• _Your task_: Using the listing, copy each whole line that features "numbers".

• _Data shown_:
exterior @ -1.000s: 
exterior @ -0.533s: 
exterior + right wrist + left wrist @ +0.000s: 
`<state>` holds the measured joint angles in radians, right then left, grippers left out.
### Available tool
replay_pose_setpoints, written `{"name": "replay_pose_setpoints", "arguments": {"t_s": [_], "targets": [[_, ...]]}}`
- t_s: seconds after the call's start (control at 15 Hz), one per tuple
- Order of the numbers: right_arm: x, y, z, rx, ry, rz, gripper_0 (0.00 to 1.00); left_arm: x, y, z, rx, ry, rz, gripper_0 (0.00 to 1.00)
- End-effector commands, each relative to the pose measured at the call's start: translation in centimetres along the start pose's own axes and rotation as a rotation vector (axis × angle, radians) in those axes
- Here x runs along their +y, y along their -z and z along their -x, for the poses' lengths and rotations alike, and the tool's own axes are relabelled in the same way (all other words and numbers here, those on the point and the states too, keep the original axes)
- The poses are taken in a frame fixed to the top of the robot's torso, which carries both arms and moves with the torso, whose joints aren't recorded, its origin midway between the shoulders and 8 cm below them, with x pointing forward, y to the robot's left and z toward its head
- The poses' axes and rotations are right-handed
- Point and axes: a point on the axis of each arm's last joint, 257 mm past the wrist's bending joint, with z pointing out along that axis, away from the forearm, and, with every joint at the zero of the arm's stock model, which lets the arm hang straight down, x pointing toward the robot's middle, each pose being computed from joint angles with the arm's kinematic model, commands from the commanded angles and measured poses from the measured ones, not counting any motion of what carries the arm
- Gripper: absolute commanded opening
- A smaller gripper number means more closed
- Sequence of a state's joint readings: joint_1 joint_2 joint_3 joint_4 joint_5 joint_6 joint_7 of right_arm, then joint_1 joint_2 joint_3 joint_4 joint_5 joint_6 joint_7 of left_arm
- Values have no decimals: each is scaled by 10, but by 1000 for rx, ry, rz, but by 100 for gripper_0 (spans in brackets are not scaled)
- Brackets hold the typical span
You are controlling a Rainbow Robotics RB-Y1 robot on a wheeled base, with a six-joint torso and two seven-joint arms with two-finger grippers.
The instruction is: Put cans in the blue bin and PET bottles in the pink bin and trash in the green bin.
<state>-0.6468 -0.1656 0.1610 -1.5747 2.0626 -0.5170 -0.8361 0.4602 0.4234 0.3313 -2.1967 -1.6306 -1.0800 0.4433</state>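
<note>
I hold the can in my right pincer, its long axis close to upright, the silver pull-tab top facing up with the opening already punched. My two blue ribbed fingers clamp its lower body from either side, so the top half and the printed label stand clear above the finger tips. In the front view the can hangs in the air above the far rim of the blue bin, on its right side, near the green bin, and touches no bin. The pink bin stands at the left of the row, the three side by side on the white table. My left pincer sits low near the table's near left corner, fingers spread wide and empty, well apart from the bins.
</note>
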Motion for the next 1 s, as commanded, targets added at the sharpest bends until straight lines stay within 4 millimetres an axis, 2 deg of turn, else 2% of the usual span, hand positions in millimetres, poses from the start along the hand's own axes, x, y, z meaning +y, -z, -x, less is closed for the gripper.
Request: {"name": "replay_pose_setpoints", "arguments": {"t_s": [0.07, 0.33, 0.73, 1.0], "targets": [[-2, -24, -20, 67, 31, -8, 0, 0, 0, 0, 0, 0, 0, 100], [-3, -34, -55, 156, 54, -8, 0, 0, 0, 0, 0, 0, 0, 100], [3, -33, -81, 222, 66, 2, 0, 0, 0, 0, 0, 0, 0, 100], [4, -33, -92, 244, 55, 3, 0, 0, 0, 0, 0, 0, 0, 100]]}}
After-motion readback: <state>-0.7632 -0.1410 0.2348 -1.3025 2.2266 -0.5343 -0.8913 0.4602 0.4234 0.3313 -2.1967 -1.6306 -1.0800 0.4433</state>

• _Response area_:
- Order of the numbers: right_arm: x, y, z, rx, ry, rz, gripper_0 (0.00 to 1.00); left_arm: x, y, z, rx, ry, rz, gripper_0 (0.00 to 1.00)
- Here x runs along their +y, y along their -z and z along their -x, for the poses' lengths and rotations alike, and the tool's own axes are relabelled in the same way (all other words and numbers here, those on the point and the states too, keep the original axes)

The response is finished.